Stocks that trade at high P/S ratio must have high margins while those with low margins deserve to trade at low P/S ratio.

Let’s validate this by determining the correlation between the P/S ratios of all the listed stocks at the Philippine Stock Exchange and their corresponding historical net profit margins.

The initial results of the exercise show that the P/S ratios are influenced by net profit margins in 17 percent of the time.

It is interesting to note, however, that if the losing companies with negative margins are excluded, the correlation is strengthened to 51 percent.

Now, let’s assume further that the P/S ratio is also function of earnings growth rate.

If profits are growing, higher dividends payout shall also be expected, which increases the value of the stock.

Earnings growth do not come without risk. The higher the risk a company takes, the higher the required rate of return on investment the company needs to deliver.

By complementing net profit margin as a key determinant of P/S ratio valuation with three more factors namely, earnings growth rate, historical payout ratio and beta into the model, the correlation is enhanced by about 1 percent more.

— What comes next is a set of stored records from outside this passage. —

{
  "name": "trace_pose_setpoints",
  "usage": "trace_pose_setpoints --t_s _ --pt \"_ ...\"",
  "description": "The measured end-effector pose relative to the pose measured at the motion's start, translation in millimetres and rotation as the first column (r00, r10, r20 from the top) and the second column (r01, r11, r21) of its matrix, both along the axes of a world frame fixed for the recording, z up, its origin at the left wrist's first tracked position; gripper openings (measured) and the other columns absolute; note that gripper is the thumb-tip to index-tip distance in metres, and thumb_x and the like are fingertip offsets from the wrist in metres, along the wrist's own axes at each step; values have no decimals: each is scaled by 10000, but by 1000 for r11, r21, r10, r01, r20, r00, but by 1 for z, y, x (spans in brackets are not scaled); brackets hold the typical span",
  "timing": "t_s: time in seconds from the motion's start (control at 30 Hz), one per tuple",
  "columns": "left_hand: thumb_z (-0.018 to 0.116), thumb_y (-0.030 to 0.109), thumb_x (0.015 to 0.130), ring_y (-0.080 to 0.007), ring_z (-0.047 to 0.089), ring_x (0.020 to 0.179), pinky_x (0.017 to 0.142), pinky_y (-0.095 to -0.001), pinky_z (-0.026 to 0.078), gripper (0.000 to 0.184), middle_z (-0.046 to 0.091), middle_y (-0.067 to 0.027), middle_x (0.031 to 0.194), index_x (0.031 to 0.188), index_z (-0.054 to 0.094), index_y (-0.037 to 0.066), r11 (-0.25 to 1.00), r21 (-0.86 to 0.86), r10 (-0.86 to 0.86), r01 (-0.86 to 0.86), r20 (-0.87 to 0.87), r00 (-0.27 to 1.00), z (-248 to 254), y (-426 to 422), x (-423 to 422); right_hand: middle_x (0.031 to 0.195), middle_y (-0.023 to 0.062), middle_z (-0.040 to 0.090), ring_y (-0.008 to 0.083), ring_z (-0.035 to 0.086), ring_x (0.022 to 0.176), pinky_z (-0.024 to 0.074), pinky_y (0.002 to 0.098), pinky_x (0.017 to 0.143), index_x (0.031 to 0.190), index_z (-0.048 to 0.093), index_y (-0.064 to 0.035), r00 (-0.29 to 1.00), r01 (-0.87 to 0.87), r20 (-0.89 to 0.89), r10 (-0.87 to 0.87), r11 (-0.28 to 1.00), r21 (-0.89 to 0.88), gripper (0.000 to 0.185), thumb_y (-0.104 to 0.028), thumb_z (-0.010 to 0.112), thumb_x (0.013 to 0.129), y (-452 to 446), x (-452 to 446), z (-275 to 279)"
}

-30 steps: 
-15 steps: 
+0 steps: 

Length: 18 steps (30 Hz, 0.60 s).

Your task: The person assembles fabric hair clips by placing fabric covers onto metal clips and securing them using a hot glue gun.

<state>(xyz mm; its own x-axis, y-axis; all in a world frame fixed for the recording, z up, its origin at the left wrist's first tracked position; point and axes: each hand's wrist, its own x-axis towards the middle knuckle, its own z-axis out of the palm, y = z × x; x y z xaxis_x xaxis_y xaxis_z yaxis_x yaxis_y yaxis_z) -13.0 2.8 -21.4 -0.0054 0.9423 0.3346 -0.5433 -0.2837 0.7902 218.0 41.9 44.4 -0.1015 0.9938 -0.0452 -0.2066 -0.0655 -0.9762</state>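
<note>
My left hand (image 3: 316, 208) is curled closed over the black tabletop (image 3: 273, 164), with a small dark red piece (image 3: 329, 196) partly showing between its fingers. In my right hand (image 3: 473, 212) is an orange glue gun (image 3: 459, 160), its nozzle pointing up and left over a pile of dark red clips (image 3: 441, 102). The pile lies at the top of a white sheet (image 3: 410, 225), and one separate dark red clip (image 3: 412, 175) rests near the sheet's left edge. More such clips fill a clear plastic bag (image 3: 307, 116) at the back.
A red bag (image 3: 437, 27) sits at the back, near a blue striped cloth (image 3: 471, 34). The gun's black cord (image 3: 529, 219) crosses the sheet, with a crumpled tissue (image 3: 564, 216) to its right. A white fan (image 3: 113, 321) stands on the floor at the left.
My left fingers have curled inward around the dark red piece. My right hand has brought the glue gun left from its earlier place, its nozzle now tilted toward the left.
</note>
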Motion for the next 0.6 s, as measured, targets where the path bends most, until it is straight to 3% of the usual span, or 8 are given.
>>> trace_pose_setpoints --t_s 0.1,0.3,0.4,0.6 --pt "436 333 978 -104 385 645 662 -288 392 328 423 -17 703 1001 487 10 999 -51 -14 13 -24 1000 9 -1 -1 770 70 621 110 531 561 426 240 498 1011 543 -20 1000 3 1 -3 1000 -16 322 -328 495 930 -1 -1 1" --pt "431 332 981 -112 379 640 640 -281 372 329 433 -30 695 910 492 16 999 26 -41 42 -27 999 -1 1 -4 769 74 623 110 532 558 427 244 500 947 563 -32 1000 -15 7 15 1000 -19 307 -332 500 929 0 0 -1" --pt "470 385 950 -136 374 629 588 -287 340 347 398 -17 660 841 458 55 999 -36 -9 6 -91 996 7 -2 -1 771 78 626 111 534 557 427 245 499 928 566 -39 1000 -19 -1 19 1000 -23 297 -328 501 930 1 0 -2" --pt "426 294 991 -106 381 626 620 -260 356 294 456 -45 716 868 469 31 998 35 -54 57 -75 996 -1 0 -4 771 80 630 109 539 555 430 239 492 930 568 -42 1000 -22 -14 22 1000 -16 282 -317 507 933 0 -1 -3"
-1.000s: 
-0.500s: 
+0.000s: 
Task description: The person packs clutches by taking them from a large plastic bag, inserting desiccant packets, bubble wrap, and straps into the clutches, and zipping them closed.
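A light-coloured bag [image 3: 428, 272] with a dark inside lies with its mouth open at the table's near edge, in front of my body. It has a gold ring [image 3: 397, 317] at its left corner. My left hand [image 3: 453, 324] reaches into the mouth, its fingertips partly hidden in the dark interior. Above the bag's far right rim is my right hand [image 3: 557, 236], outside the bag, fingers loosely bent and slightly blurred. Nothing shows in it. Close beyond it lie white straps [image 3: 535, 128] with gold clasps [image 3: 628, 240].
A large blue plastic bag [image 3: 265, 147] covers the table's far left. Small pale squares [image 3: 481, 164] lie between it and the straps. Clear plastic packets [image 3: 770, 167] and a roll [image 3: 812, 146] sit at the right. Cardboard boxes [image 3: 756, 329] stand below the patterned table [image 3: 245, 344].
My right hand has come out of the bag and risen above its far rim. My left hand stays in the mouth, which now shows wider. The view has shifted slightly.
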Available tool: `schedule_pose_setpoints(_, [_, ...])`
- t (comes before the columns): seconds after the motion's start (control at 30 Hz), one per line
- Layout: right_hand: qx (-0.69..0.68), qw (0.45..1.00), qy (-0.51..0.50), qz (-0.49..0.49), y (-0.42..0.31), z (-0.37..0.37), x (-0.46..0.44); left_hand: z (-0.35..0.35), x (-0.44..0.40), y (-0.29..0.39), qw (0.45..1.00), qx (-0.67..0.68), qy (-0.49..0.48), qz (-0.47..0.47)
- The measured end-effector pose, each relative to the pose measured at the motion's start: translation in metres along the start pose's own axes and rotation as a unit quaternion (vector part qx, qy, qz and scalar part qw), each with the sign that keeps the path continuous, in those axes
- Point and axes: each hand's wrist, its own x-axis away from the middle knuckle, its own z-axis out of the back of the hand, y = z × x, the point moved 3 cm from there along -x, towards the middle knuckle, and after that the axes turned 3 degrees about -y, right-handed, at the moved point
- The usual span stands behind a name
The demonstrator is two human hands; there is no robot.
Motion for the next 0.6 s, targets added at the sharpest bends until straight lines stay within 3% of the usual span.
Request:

The current P/S average in the market is about 11x while the median P/S ratio is 3x. A stock that trades above market average may not necessarily be expensive because the premium is justified with high profit margins. In the same way, a stock may deserve to trade at discount because it has historically low income margins.

P/S ratios are useful in finding value stocks by spotting potential mismatch opportunities.

For example, there are stocks with relatively healthy profit margins that are not yet fully priced by the market.

Based on 218 stocks that have been subject to this exercise, more than 50 percent has been found to be relatively undervalued by P/S valuation.

Some of these stocks include GT Capital, East West Bank, Cebu Air, PNB, Vista Land, GMA7, Union Bank, Manila Water, Emperador and Universal Robina, Wilcon Depot, AEV, BDO, Ayala Land and SM Investments.